The hacker collective Anonymous has not produced as many high-profile cyber attacks as it once did, a drop-off that can be directly attributed to the arrests of the group's core members, an FBI official told The Huffington Post this week.
Starting in late 2010, Anonymous captured worldwide attention through a series of attacks against U.S. companies and government agencies, stealing data and defacing or crashing websites.
But the arrests last year of five members of Lulz Security, an influential splinter group of hackers, had a "huge deterrent effect" on Anonymous by creating an "added layer of distrust" within the hacking group, according to Austin P. Berglas, assistant special agent in charge of the FBI's cyber division in New York.
“All of these guys [arrested] were major players in the Anonymous movement, and a lot of people looked to them just because of what they did,” Berglas said in an interview with HuffPost.
The 2012 arrests relied on the help of a key informant, Hector Monsegur, aka "Sabu," who was caught and then cooperated with the FBI. The fear that one of their own could turn them in has sowed distrust within the hacking collective, according to Berglas.
"The movement is still there, and they're still yacking on Twitter and posting things, but you don't hear about these guys coming forward with those large breaches," he said. "It's just not happening, and that's because of the dismantlement of the largest players."

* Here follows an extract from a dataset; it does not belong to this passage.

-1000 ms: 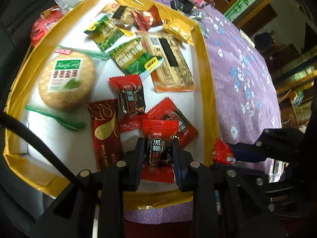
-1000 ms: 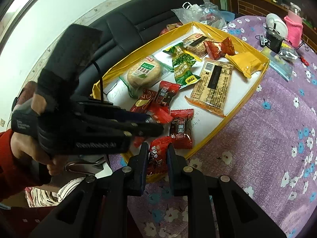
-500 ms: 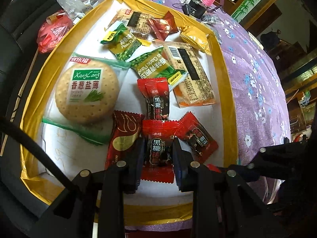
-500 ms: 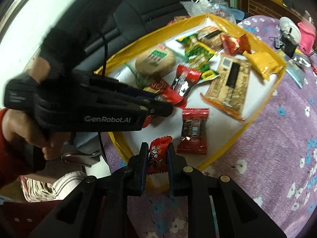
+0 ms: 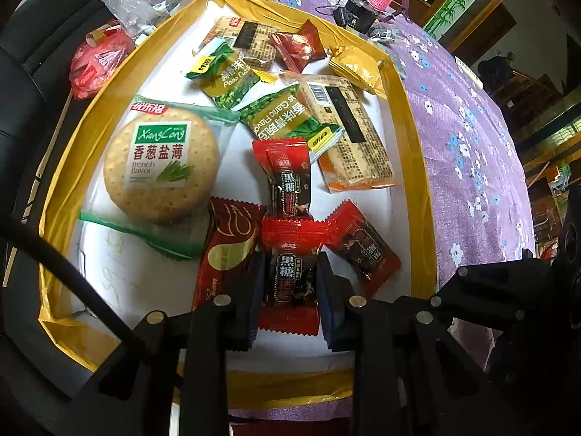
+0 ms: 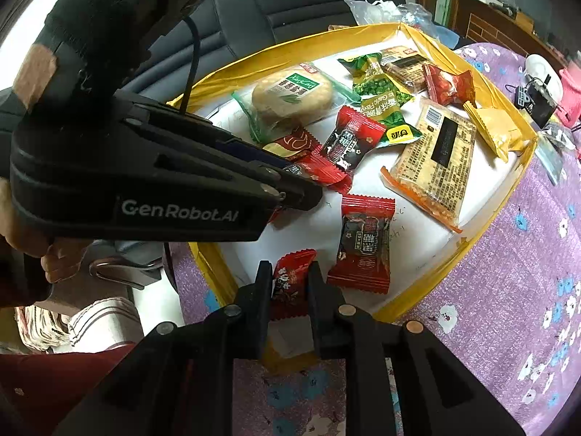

Gabriella Coleman, a professor at McGill University who studies Anonymous, said there was "no doubt" the arrests dealt a major blow to "a central node of activity" within the group. But Anonymous is still very much alive, she said.
"They could easily emerge again as a force to contend with," she told HuffPost in an email.
The arrests of members of Anonymous last year were among several highlights to come out of the FBI's cyber division in New York. (The five core members of Lulz Security have pleaded guilty.) In another case, the FBI in New York led an investigation that resulted in the arrests earlier this year of three alleged operators of the Gozi virus, which infected at least 1 million computers and stole millions of dollars from banks around the world.
A former Army captain, 41-year-old Berglas leads the FBI's cyber division in New York, one of the busiest of the FBI's 56 field offices. His office overlooks the skyline of lower Manhattan, the center of the financial world and a frequent target of hackers. Last month, a Russian man was charged with breaking into the servers of the Nasdaq stock exchange and deleting, changing and stealing data.
The cyber division in New York is divided into five teams of investigators. One unit is tasked with getting digital evidence off cell phones, cameras, computers and tablets to support investigations into a wide range cases, from organized crime to computer hacking to child pornography. Berglas said the investigators for the Computer Analysis Response Team have become increasingly adept at breaking encryption methods used by suspects to conceal the contents of computer files.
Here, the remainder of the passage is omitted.